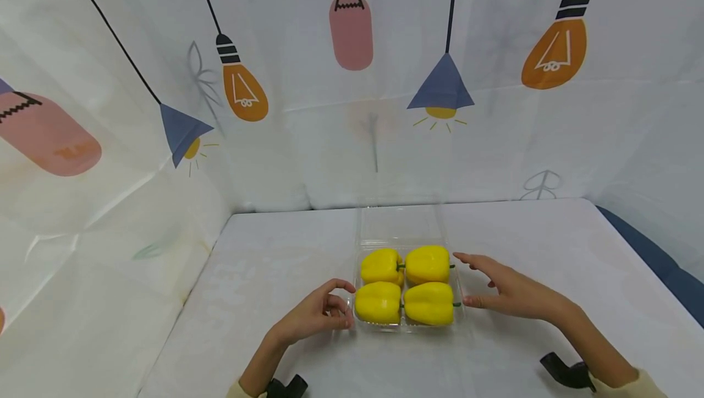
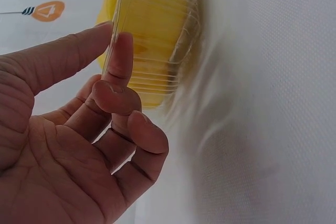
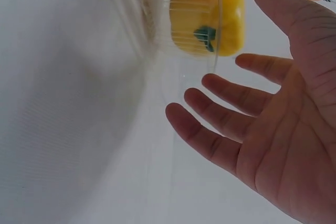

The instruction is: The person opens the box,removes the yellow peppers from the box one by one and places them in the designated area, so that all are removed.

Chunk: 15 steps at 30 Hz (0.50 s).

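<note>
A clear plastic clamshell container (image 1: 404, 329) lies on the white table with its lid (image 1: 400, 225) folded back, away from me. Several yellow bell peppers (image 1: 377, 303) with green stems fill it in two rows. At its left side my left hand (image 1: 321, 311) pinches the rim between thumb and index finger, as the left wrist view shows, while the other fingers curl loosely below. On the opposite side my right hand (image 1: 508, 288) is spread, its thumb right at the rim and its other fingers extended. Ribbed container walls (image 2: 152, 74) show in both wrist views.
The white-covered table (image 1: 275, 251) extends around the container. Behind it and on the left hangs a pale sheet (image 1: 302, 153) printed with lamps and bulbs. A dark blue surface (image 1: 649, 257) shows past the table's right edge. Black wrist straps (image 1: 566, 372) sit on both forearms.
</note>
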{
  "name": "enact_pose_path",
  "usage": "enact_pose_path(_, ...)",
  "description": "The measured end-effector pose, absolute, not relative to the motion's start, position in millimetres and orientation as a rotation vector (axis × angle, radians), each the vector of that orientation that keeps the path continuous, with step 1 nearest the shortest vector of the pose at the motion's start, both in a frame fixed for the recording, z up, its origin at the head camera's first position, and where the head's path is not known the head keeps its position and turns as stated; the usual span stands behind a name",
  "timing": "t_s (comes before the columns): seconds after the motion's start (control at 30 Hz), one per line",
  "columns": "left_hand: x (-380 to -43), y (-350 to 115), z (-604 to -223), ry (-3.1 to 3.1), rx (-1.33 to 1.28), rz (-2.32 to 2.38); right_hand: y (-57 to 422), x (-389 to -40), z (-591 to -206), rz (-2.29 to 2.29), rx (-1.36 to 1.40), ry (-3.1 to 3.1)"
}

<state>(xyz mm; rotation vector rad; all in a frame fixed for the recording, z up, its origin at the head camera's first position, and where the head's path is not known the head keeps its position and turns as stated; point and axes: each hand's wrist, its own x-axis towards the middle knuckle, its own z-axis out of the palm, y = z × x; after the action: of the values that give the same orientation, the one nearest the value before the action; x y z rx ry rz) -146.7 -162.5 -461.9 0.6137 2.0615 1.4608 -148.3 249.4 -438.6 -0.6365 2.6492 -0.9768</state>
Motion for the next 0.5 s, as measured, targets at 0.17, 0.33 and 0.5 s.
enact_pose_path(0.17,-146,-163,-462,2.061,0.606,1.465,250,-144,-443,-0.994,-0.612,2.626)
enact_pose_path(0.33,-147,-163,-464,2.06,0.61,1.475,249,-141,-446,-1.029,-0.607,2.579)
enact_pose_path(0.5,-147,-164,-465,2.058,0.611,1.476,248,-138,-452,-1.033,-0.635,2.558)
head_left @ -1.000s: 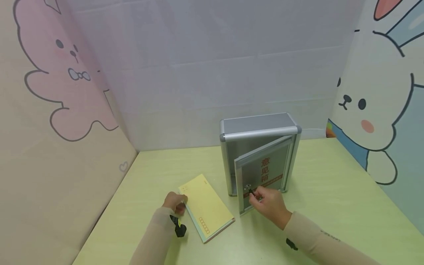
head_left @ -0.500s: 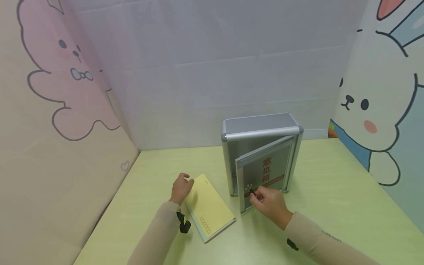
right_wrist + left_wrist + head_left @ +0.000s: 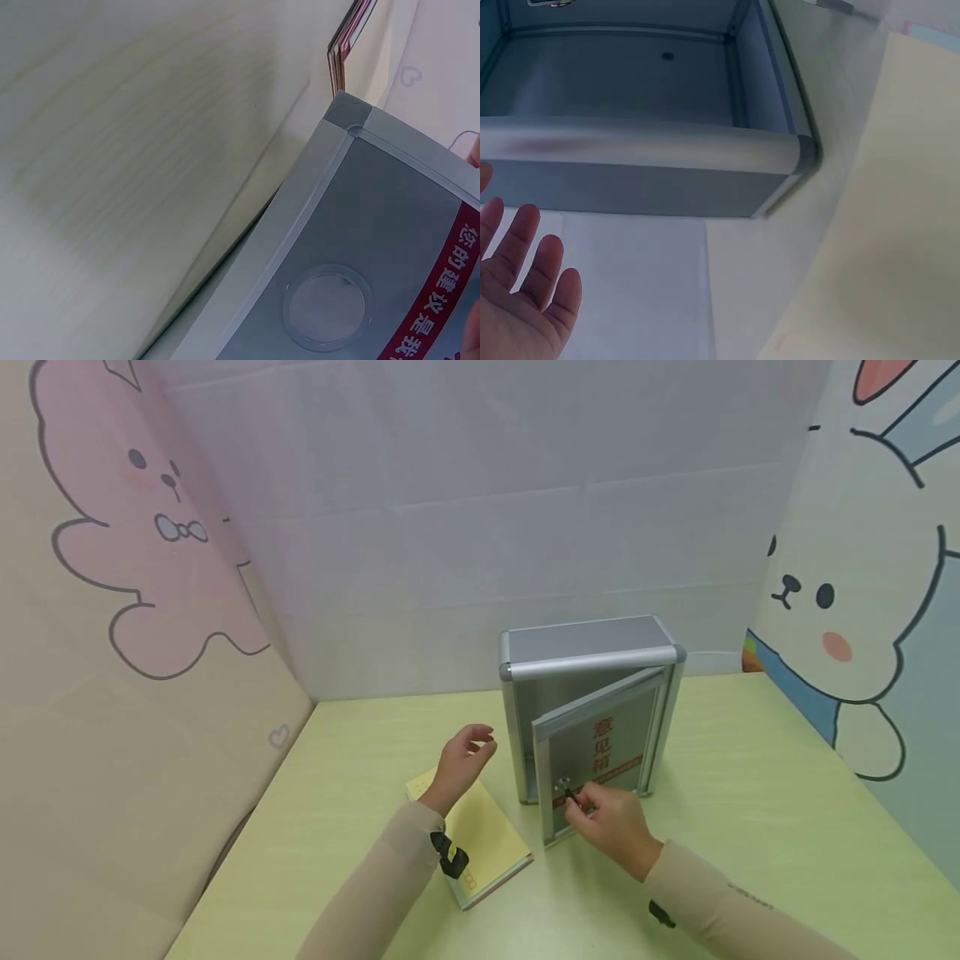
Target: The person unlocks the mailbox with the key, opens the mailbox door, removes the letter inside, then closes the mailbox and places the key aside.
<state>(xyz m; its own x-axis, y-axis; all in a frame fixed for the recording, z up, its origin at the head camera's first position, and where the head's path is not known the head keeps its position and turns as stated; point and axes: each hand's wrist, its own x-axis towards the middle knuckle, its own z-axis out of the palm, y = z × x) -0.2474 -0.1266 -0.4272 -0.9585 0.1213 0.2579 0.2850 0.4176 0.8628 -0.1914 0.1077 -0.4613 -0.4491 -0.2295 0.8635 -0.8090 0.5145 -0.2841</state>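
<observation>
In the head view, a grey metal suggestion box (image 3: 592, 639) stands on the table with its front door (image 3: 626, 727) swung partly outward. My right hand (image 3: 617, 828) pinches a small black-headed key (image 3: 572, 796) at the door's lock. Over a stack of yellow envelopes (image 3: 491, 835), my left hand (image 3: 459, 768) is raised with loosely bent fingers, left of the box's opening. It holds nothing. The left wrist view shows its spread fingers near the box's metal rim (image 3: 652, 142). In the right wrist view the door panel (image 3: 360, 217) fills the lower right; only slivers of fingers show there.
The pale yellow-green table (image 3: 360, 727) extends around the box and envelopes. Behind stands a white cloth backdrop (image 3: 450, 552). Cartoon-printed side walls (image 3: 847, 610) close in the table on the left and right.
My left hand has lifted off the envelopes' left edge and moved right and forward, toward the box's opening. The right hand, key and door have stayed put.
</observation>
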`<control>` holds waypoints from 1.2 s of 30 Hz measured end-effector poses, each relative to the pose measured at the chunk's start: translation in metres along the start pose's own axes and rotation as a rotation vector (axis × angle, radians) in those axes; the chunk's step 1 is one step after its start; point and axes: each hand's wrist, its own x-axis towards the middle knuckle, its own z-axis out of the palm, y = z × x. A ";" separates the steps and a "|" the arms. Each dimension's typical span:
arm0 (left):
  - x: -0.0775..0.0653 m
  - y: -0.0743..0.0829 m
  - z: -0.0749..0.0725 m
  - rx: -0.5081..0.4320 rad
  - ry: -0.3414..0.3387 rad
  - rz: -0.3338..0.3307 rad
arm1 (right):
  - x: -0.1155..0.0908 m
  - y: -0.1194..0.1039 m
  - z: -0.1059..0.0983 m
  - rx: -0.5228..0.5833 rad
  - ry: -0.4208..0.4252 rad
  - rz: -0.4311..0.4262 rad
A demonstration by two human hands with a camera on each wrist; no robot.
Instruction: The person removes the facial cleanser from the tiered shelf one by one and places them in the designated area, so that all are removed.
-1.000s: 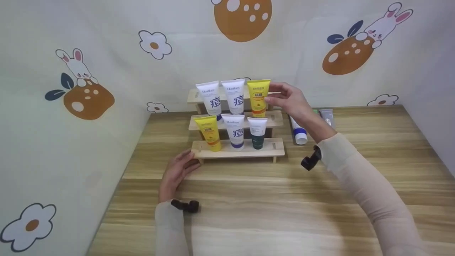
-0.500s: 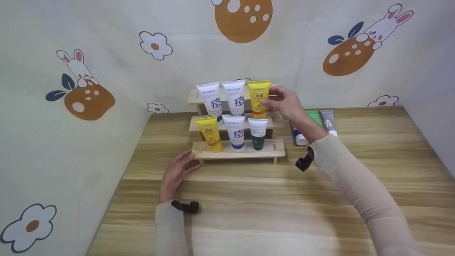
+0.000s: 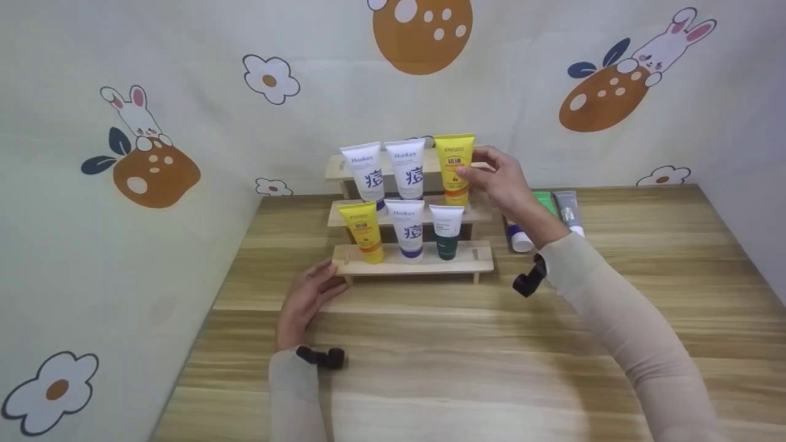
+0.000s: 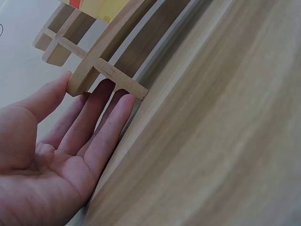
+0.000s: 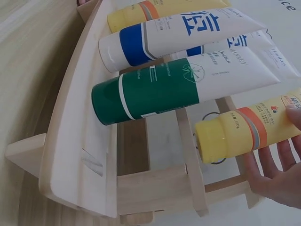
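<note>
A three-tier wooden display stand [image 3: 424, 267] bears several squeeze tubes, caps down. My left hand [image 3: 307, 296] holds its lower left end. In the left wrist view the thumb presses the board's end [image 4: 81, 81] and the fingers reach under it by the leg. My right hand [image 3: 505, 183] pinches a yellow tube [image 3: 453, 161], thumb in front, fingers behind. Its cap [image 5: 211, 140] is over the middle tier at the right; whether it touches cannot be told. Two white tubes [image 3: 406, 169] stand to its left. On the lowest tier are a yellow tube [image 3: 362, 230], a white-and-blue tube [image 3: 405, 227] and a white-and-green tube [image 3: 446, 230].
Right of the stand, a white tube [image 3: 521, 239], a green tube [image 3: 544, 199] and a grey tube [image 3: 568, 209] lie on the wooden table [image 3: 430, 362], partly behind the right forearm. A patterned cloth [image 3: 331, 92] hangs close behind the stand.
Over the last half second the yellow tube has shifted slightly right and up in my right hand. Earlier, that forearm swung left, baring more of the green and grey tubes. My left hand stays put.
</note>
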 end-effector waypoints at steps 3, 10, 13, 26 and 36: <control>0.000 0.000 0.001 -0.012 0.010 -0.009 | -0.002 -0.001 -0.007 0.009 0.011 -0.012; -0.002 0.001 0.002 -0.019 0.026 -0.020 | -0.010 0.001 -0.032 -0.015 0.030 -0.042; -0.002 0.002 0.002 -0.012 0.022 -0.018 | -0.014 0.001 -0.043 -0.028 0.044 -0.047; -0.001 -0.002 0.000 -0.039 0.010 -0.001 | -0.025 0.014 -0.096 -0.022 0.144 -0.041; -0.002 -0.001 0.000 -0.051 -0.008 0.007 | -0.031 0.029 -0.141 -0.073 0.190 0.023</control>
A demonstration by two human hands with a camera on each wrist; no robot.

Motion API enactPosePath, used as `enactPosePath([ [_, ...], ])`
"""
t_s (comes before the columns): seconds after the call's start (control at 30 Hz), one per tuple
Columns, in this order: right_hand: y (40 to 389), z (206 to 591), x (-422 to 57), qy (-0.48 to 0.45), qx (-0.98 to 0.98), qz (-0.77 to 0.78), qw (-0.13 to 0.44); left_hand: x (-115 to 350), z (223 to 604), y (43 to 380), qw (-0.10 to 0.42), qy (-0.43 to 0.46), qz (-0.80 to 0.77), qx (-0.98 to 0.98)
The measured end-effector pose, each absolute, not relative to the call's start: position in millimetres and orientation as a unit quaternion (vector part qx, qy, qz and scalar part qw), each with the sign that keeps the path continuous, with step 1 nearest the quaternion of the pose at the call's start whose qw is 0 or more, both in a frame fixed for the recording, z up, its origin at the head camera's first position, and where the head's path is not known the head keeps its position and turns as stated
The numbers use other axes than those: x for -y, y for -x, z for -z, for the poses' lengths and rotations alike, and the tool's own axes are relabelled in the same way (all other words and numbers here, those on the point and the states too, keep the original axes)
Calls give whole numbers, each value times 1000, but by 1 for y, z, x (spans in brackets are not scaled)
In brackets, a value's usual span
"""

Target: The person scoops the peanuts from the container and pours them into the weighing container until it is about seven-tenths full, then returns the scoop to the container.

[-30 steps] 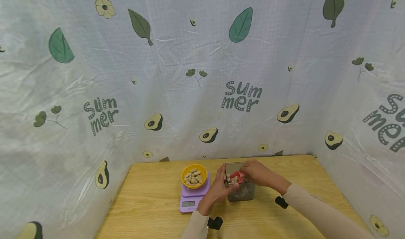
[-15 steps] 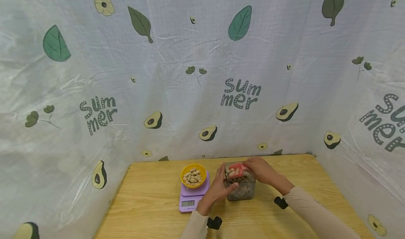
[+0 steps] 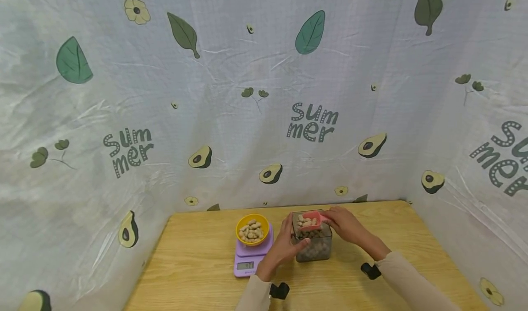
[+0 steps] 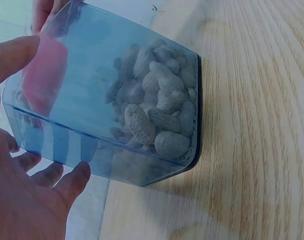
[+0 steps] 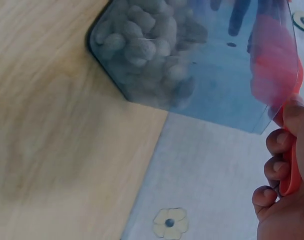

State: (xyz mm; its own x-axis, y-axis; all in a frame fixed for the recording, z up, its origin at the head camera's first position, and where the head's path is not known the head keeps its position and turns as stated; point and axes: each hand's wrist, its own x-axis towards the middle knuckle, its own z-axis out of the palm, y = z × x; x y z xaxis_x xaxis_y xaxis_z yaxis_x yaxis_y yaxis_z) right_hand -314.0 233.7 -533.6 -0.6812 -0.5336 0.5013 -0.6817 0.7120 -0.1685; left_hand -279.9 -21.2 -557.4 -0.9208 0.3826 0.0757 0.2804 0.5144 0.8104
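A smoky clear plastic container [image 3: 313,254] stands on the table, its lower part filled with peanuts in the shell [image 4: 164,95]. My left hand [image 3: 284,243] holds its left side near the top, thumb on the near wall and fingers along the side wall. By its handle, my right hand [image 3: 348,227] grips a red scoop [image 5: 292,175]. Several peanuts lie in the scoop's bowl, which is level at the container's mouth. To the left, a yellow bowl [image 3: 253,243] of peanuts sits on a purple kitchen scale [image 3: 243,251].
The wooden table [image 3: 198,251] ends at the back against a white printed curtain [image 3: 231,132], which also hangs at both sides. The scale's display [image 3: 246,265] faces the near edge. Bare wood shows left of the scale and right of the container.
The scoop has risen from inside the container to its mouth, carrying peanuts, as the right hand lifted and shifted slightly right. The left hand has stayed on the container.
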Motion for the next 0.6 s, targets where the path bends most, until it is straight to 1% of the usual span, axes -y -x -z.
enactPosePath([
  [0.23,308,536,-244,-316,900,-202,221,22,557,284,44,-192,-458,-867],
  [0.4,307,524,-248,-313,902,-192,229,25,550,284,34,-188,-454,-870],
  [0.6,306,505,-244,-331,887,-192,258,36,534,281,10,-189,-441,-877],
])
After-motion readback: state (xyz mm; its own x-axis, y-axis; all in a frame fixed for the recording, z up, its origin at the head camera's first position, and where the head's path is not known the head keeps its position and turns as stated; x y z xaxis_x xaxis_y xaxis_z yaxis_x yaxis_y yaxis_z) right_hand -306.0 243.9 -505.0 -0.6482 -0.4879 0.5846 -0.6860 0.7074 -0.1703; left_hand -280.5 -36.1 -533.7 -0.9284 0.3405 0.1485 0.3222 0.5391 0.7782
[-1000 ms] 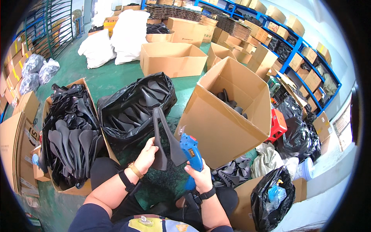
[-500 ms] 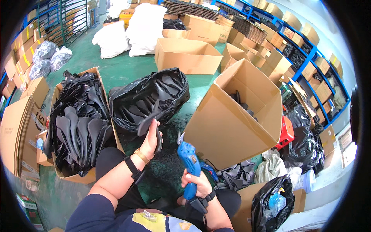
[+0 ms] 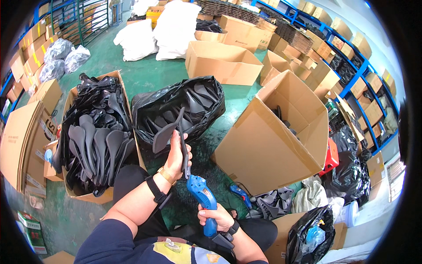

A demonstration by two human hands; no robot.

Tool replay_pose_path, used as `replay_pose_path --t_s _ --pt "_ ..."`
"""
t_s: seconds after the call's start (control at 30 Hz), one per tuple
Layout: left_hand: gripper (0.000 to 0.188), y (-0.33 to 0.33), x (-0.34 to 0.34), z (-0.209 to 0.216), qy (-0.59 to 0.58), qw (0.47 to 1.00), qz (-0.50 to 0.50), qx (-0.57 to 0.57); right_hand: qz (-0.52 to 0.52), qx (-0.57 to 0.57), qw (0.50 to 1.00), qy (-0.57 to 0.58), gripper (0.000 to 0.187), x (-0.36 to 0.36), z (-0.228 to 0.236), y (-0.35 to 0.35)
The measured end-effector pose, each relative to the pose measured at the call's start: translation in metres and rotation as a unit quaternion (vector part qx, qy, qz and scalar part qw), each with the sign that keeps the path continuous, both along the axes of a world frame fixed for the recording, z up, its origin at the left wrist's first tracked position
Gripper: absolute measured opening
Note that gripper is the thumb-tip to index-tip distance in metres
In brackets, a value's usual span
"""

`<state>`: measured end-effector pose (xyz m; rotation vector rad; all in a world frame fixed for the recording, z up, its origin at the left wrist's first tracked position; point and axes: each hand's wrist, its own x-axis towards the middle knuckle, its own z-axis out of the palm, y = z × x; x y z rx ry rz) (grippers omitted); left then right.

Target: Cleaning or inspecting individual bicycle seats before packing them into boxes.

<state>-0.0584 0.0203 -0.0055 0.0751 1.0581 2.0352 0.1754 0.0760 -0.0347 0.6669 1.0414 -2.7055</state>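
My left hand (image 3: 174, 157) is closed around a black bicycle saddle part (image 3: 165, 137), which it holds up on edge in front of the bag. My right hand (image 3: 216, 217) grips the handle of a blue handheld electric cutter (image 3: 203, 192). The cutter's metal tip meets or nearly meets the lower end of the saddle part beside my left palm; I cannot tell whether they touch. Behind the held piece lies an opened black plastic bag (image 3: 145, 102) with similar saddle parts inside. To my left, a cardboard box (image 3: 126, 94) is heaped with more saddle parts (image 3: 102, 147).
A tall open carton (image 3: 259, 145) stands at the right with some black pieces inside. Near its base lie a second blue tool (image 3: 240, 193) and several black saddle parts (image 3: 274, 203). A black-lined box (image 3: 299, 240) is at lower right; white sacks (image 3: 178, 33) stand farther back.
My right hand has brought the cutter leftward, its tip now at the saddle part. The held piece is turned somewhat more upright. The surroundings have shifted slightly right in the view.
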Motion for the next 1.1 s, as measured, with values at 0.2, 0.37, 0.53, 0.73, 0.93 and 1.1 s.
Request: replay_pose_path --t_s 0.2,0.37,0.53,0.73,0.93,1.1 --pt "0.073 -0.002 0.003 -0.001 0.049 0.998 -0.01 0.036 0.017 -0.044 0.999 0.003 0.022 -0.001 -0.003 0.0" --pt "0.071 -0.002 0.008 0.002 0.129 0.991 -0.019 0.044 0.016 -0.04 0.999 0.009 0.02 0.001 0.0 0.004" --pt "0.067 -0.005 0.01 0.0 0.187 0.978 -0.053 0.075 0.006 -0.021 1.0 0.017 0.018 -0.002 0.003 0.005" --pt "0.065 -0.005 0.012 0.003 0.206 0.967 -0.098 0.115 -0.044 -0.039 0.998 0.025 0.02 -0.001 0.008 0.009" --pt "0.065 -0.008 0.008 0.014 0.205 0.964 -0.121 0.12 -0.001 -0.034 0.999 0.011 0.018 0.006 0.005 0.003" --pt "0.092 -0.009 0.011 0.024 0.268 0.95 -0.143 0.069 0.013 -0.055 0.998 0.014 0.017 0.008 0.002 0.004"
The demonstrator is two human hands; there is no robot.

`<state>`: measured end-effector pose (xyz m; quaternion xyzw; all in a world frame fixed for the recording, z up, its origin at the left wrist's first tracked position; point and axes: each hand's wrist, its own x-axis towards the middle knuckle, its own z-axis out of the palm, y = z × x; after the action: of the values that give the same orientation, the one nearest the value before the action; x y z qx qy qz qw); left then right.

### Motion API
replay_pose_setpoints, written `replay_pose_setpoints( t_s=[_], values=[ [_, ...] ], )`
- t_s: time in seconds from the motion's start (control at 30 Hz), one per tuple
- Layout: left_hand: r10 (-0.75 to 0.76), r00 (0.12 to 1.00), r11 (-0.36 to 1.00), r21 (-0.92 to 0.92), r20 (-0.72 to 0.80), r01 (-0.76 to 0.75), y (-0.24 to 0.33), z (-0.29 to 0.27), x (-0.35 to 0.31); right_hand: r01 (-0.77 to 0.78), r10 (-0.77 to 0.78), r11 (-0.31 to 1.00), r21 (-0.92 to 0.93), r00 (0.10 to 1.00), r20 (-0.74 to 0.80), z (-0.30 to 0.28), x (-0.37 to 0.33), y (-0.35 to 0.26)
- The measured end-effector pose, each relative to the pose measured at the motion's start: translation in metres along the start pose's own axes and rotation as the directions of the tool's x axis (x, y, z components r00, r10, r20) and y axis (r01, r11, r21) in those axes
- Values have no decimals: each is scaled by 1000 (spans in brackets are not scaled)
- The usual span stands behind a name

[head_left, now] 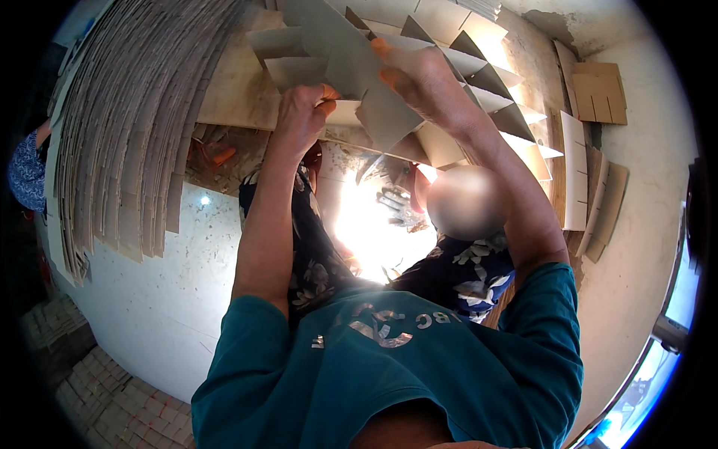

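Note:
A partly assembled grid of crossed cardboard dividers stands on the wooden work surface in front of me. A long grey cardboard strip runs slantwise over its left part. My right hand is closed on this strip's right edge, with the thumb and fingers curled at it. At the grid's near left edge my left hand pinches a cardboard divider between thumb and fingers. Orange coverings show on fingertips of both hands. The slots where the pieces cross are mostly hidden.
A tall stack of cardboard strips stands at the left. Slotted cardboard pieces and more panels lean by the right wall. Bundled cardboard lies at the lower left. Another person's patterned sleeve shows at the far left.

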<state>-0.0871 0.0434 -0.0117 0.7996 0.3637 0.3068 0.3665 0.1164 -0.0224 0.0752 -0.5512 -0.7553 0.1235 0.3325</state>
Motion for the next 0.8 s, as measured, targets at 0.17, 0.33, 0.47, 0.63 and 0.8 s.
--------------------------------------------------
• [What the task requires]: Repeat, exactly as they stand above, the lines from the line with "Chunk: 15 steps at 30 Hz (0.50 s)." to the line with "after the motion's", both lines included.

• [Answer to this exercise]:
Chunk: 15 steps at 30 Hz (0.50 s).

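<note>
A clear plastic clamshell container (image 1: 404, 329) lies on the white table with its lid (image 1: 400, 225) folded back, away from me. Several yellow bell peppers (image 1: 377, 303) with green stems fill it in two rows. At its left side my left hand (image 1: 321, 311) pinches the rim between thumb and index finger, as the left wrist view shows, while the other fingers curl loosely below. On the opposite side my right hand (image 1: 508, 288) is spread, its thumb right at the rim and its other fingers extended. Ribbed container walls (image 2: 152, 74) show in both wrist views.
The white-covered table (image 1: 275, 251) extends around the container. Behind it and on the left hangs a pale sheet (image 1: 302, 153) printed with lamps and bulbs. A dark blue surface (image 1: 649, 257) shows past the table's right edge. Black wrist straps (image 1: 566, 372) sit on both forearms.
</note>
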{
  "name": "enact_pose_path",
  "usage": "enact_pose_path(_, ...)",
  "description": "The measured end-effector pose, absolute, not relative to the motion's start, position in millimetres and orientation as a rotation vector (axis × angle, radians), each the vector of that orientation that keeps the path continuous, with step 1 nearest the shortest vector of the pose at the motion's start, both in a frame fixed for the recording, z up, its origin at the head camera's first position, and where the head's path is not known the head keeps its position and turns as stated; the usual span stands behind a name",
  "timing": "t_s (comes before the columns): seconds after the motion's start (control at 30 Hz), one per line",

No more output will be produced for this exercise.